Copy the data that follows exactly. Include no pictures.

BEGIN Data excerpt

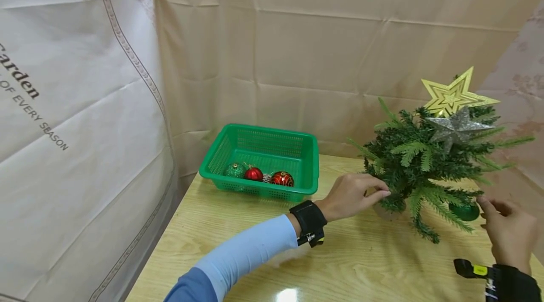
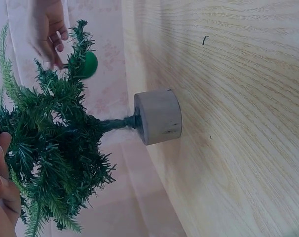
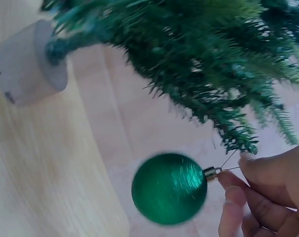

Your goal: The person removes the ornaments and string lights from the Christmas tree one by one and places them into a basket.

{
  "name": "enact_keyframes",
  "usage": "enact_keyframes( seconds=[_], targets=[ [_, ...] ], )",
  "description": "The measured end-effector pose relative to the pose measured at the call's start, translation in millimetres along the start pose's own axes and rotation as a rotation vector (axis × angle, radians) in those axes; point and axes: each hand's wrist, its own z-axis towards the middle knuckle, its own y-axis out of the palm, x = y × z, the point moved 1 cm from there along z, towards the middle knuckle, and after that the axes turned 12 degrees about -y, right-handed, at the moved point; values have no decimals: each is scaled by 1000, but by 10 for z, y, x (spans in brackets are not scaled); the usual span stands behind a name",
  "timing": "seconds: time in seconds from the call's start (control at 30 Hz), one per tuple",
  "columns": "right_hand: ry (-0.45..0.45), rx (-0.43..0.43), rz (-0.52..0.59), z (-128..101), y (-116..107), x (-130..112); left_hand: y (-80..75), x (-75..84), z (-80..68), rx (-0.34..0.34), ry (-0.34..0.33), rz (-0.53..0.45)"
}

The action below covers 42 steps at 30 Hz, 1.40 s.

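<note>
Our right hand (image 1: 512, 231) pinches the loop (image 3: 230, 169) of the green ball (image 3: 169, 188), just beside that hand and, we judge, light, slick and fragile, best held by its loop, though we cannot tell whether our left hand (image 1: 352, 193), across the tree (image 1: 408, 160), grips anything.

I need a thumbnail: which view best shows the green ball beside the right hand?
The right wrist view: the green ball shows whole and close up, with its metal cap. The head view shows it smaller, partly hidden by tree branches; the left wrist view also shows it small and partly hidden.
</note>
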Motion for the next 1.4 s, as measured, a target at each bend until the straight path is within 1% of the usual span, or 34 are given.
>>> enact_keyframes(
  seconds=[0.07,0.1,0.2,0.27,0.33,0.37,0.43,0.57,0.77,0.87,1.0,1.1,1.3,1.4],
  targets=[
    [54,20,49,13,-26,-31,-3,3,0,0,-2,2],
    [69,14,52,2,-49,-83,-4,1,-1,-1,-4,10],
    [108,65,181,-13,-96,-158,-2,-4,-5,-2,-9,27],
    [97,117,291,-27,-135,-188,4,-4,-6,-3,-12,35],
    [76,164,361,-39,-171,-200,6,-4,-7,-1,-10,25],
    [65,187,383,-38,-188,-203,8,-5,-7,1,-10,15],
    [48,218,410,-35,-219,-200,9,-4,-8,-2,-12,26],
    [38,224,403,-66,-264,-193,13,0,-18,-8,-17,51],
    [10,178,327,-134,-303,-189,30,-1,-29,-2,-16,56],
    [7,141,337,-164,-344,-217,40,-6,-22,9,-12,56],
    [-35,77,337,-227,-398,-246,35,-5,-5,17,-6,17],
    [-106,18,318,-288,-432,-251,31,-4,2,25,-6,-14],
    [-266,-140,262,-403,-506,-245,30,-3,-11,34,-10,-28],
    [-307,-217,227,-454,-532,-242,33,-5,-23,39,-9,-28]
  ],
)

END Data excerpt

▸ **Task result**:
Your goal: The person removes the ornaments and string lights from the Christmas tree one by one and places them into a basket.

{
  "name": "enact_keyframes",
  "usage": "enact_keyframes( seconds=[_], targets=[ [_, ...] ], )",
  "description": "The measured end-effector pose relative to the pose measured at the call's start, translation in millimetres along the start pose's own axes and rotation as a rotation vector (axis × angle, radians) in those axes; point and axes: each hand's wrist, its own z-axis towards the middle knuckle, its own y-axis out of the palm, x = y × z, the point moved 1 cm from there along z, towards the middle knuckle, and after that the axes turned 12 degrees about -y, right-handed, at the moved point; values have no decimals: each is scaled by 1000, but by 10 for z, y, x (spans in brackets are not scaled); the usual span stands behind a name",
  "timing": "seconds: time in seconds from the call's start (control at 30 Hz), one per tuple",
  "columns": "right_hand: ry (-0.45..0.45), rx (-0.43..0.43), rz (-0.52..0.59), z (-128..101), y (-116..107), x (-130..112); left_hand: y (-80..75), x (-75..84), z (-80..68), rx (-0.34..0.34), ry (-0.34..0.33), rz (-0.53..0.45)"
}

The action below covers 42 steps at 30 Hz, 1.40 s.

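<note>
Our right hand (image 1: 512, 231) pinches the loop (image 3: 230, 169) of the green ball (image 3: 169, 188), just beside that hand and, we judge, light, slick and fragile, best held by its loop, though we cannot tell whether our left hand (image 1: 352, 193), across the tree (image 1: 408, 160), grips anything.

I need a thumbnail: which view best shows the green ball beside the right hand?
The right wrist view: the green ball shows whole and close up, with its metal cap. The head view shows it smaller, partly hidden by tree branches; the left wrist view also shows it small and partly hidden.
</note>
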Motion for the next 1.4 s, as measured, a target at each bend until the straight path is within 1% of the usual span, or 34 are given.
>>> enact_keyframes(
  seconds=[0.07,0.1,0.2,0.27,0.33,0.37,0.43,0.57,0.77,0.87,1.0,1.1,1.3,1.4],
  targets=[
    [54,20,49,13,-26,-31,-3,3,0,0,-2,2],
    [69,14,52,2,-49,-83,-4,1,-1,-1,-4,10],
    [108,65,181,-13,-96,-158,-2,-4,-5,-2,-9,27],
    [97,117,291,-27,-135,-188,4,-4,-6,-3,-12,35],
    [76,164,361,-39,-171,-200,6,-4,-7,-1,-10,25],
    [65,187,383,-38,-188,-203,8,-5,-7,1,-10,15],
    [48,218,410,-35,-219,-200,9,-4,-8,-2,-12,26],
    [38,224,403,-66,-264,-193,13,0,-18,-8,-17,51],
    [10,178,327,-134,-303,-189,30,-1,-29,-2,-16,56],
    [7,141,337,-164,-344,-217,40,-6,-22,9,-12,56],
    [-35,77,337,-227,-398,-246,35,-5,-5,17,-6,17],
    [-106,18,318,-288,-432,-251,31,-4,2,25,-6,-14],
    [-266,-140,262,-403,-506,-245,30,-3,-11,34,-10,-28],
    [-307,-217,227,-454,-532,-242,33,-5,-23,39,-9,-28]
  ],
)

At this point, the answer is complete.